How collaboration in 3D Printing communities is beating the old R&D

IAM Community
IAM Community
Published in
4 min readNov 21, 2019

R&D is the old school. 3D printing is the new black

In recent years, 3D printing has been taking over different industries and production models. As an increasingly affordable tool for design and prototyping, these new printers have optimized the creation process through acceleration and cost reduction. Although we can easily identify efficiency gains associated with 3D printing, we are interested in how this new technology affects a particular stage of the production lifecycle: research and development (R&D).

R&D, why so serious?

The R&D paradigm for developing products and services has been hegemonic for a long time. Basically, large technology companies used to mobilize a lot of resources to go to the market, starting with R&D. Then a long period of exploration and analysis followed. R&D teams took a lot of time to address certain challenges. After that, they looked to build a solution to support their analysis. Once the product passed through several gate reviews, massive and large-scale production would be set in motion.

Of course, this framework sounds well-structured. And that’s the problem. It became so rigid that alternative routes to production were pushed aside, and it also took years, sometimes decades, to go from concept design to product. That sort of time frame is too long to be applicable today. Apart from this time offset, we should highlight two main aspects: (1) R&D is extremely expensive in most industries, even the biggest companies don’t plan to hold onto such areas where the ROI is not ensured. (2) On the other side, R&D is typically a closed-platform development, where knowledge generation is slow and restrictive.

3D printing: where have you been all this time?

As we said previously, 3D printing is an attractive process for many reasons. First, considering its benefits in comparison with traditional R&D, we can emphasize 3D printing’s low-cost and time to produce. With 3D printing, it’s easier and faster to prototype and produce the first sketch. Otherwise, in R&D, sketch production is an expensive decision that costs you money.

Is it only about money every time? Not at all! Producing sketches and prototypes faster and easier gives you the opportunity to test your product and make it better. You have the chance to produce more prototypes and compare, promoting iteration and experimental research.

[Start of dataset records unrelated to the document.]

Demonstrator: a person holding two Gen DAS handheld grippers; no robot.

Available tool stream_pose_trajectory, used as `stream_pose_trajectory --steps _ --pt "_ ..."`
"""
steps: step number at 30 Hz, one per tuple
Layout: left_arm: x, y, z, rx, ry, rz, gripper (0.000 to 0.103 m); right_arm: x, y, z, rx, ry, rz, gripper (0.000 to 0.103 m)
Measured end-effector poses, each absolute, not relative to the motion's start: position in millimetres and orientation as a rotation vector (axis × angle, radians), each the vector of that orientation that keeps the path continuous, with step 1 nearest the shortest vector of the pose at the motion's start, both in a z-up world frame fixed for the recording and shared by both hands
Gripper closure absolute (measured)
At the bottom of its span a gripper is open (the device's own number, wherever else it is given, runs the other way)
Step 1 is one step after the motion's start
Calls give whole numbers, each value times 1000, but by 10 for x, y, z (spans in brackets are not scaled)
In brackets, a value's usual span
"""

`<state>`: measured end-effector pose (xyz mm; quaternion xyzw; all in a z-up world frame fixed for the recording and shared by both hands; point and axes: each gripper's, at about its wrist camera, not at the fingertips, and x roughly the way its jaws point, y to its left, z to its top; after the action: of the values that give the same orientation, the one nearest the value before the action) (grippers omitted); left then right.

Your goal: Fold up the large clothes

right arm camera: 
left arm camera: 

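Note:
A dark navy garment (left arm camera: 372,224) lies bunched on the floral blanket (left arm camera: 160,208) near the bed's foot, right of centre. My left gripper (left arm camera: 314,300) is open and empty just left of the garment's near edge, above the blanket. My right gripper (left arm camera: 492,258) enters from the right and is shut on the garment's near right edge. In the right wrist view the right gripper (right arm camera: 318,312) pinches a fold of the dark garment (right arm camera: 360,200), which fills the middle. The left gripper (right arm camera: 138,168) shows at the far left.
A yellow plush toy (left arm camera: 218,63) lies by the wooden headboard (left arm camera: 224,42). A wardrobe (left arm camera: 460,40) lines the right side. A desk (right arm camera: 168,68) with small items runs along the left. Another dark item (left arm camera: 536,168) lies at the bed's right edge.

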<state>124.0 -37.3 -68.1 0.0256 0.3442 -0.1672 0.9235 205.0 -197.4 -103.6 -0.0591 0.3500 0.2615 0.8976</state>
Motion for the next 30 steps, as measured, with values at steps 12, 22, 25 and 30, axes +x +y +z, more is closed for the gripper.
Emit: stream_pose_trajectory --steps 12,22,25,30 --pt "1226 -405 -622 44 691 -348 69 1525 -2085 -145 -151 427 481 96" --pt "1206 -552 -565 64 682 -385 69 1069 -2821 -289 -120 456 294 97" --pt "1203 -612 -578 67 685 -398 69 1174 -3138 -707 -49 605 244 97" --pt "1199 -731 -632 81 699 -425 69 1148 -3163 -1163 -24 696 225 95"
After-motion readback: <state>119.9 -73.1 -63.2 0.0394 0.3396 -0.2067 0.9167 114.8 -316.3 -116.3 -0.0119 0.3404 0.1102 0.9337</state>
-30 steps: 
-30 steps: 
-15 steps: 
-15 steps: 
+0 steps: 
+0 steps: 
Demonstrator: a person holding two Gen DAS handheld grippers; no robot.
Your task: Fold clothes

There is one more fundamental aspect to this: the collectivization of production. As we said today, an R&D area is too expensive and almost non-commercial, which makes it unattractive and out of reach for the majority of producers. With 3D printing, a little investment allows you to build your little factory to make on your own.

That’s why 3D printing is so attractive. Everyone could access its potential benefits. And, as an open-source project platform, it generates a whole community that shares its knowledge, prototypes, and goods produced. This, in turn, allows for a quick optimization of any product that is developed. As it is done collectively, everyone could interact and be part of the process, which increments the iteration and discoveries for obvious reasons. More heads are better that one. And faster, too.

The Collaborative Communities of Knowledge

The real value of 3D printing is not only that it is cheaper, the value resides in the communities that are born from it.

The great examples are Prusa and RepRap, collaborative communities of knowledge that became productive, or rather Prusa came from RepRap because it was one of those who best understood its community and what it needed.

Prusa is open source, you can use the plans and build your own with what you have at hand or get. You can also buy it to assemble or already assembled and ready to use.

The community learns and generates knowledge that feeds back and there’s what makes it so powerful.

Prusa i3 Mk2

3D: Printing the future R&D

As we saw in this article, 3D printing offers a lot of benefits to R&D practices. Traditionally, research and development offered a lot of knowledge, methodologies — and fails too — that we can learn from. Now, with 3D printing facilities, it’s time to step up and improve our production methods in a way where everyone can access and collaborate on innovations.

It’s time to stand up and walk in a different way.